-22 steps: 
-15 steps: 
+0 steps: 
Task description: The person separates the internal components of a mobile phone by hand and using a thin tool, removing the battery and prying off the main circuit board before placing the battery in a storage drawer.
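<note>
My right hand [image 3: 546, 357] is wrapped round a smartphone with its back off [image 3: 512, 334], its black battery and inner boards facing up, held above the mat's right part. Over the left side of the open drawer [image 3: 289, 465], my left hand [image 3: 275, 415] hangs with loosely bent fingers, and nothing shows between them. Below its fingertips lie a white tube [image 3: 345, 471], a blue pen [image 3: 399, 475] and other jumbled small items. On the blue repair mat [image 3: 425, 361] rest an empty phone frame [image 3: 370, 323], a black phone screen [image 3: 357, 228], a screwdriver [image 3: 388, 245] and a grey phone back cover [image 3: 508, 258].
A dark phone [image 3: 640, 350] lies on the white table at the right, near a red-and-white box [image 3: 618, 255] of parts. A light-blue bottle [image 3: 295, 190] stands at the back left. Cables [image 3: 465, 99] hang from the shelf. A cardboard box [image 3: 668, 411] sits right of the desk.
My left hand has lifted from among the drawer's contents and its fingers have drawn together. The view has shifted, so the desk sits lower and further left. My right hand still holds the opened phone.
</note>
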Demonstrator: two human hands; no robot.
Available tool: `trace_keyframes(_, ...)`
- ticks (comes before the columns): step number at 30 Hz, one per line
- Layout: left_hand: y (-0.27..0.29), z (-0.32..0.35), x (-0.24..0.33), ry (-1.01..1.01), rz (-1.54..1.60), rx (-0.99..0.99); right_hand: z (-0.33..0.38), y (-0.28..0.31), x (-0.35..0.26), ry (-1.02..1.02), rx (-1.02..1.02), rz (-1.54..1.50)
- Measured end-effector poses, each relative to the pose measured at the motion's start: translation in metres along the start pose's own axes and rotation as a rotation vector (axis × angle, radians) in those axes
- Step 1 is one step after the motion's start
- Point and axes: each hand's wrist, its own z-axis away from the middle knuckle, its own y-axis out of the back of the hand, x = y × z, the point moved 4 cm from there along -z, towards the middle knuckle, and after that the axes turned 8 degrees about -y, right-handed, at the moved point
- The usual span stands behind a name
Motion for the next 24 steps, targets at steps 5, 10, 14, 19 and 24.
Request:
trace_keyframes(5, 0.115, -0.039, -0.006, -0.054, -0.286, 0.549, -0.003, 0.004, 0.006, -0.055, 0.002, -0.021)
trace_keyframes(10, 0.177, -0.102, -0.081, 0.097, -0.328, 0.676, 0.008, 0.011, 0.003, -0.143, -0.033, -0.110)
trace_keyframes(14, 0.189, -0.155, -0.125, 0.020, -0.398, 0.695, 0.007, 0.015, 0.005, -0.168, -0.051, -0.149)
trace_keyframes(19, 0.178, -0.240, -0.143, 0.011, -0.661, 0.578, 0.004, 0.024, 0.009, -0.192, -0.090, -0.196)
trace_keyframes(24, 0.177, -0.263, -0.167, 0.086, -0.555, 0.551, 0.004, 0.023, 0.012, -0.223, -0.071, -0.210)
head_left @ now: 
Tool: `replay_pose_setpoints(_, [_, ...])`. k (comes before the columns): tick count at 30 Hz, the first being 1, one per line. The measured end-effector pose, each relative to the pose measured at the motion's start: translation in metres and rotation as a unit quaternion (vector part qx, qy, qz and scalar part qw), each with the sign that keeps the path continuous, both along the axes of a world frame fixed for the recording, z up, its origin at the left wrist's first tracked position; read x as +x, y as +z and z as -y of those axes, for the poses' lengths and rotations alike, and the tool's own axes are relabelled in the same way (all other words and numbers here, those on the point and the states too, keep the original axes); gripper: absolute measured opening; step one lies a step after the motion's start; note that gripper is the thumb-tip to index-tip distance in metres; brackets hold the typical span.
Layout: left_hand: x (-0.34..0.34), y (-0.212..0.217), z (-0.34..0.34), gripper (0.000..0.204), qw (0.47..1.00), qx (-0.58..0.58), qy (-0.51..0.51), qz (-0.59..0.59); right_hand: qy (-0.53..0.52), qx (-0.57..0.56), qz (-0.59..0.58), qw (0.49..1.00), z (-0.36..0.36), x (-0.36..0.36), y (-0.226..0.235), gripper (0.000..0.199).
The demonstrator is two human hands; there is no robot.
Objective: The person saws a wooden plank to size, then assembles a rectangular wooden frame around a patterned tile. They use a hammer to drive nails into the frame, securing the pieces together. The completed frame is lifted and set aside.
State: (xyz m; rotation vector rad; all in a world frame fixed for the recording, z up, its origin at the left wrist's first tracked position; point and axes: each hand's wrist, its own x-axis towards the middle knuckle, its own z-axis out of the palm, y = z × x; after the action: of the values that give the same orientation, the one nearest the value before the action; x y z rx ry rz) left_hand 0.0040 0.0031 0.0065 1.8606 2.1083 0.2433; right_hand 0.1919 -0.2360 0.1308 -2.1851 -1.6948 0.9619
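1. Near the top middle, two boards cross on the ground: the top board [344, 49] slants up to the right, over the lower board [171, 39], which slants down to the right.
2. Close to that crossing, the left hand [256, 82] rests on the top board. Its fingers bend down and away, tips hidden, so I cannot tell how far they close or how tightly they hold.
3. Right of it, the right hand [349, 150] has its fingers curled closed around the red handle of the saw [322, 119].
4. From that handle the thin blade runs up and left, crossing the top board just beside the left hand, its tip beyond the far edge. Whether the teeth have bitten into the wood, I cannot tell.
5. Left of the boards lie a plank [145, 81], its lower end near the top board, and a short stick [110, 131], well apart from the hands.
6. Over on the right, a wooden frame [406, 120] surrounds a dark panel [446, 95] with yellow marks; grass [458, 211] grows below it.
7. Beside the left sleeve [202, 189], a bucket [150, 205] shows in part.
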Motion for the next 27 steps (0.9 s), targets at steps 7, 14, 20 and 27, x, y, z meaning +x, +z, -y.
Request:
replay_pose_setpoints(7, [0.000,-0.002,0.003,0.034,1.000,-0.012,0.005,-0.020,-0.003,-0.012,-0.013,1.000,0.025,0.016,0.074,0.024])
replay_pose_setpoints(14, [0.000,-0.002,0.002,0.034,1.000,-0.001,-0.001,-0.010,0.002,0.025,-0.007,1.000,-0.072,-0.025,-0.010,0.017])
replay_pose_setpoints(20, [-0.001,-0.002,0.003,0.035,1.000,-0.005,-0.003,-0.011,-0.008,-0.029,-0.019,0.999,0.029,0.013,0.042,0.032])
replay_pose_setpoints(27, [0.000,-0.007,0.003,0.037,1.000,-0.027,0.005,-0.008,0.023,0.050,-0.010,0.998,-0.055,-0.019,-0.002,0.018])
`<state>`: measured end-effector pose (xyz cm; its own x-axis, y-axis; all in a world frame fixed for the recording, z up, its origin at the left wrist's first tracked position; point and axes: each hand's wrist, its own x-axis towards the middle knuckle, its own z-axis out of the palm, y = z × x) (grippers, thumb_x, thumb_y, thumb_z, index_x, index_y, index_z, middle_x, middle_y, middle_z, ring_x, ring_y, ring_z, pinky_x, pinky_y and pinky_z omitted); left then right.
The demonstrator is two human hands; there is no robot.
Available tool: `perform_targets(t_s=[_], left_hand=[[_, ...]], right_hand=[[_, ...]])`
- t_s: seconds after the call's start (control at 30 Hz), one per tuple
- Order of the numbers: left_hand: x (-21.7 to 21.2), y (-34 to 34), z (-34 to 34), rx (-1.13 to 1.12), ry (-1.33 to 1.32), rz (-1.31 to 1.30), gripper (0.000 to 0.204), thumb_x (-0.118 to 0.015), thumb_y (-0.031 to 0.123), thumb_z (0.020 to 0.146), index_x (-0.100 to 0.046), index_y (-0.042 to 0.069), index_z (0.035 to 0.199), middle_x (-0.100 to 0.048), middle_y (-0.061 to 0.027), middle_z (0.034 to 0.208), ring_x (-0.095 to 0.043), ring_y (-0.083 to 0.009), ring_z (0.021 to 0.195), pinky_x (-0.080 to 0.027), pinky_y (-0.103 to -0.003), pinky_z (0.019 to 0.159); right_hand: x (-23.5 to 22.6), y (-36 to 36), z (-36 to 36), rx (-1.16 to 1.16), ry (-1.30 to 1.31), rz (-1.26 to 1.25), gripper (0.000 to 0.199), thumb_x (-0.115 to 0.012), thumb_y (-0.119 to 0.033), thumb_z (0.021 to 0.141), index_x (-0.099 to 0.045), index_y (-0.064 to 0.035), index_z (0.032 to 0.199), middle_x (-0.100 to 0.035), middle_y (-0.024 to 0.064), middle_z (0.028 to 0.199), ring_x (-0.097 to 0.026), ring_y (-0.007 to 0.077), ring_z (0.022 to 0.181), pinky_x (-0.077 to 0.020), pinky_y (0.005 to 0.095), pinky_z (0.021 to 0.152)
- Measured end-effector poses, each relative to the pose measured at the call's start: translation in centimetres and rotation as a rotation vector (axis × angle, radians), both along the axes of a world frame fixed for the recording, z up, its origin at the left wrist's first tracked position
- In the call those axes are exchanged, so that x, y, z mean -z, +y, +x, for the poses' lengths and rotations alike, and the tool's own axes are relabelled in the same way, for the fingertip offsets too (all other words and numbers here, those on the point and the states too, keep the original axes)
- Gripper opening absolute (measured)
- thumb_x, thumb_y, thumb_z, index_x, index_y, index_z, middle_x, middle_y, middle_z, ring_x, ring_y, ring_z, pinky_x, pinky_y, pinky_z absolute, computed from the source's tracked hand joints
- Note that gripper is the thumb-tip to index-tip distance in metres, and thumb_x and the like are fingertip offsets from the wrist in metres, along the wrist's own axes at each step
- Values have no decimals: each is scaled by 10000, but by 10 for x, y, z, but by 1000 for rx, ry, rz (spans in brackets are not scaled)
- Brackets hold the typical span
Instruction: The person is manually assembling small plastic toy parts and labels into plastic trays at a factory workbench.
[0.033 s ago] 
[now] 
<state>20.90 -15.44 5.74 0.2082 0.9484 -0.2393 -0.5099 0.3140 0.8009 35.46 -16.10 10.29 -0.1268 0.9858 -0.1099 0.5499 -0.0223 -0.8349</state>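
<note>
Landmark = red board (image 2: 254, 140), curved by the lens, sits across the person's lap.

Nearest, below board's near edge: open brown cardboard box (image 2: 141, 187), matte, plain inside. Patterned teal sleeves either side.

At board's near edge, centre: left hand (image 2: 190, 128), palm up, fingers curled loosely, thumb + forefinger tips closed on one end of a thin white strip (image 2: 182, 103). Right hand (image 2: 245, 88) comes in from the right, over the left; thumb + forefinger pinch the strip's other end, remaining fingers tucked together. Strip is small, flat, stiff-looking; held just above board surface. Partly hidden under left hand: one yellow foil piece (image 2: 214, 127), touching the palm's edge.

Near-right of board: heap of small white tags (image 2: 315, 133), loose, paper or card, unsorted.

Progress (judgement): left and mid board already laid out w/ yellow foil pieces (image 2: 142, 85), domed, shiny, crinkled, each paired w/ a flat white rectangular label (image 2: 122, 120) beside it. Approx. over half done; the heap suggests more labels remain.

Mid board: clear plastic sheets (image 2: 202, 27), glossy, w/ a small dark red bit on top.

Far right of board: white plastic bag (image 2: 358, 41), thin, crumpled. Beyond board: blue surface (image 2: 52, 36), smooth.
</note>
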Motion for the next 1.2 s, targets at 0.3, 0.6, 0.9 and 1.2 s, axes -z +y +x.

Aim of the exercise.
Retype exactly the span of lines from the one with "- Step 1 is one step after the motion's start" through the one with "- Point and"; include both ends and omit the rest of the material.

Response to this exercise.
- Step 1 is one step after the motion's start
- Point and axes: each hand's wrist, its own z-axis away from the middle knuckle, its own y-axis out of the back of the hand, x = y × z, the point moved 4 cm from there along -z, towards the middle knuckle, and after that the axes turned 8 degrees about -y, right-handed, at the moved point

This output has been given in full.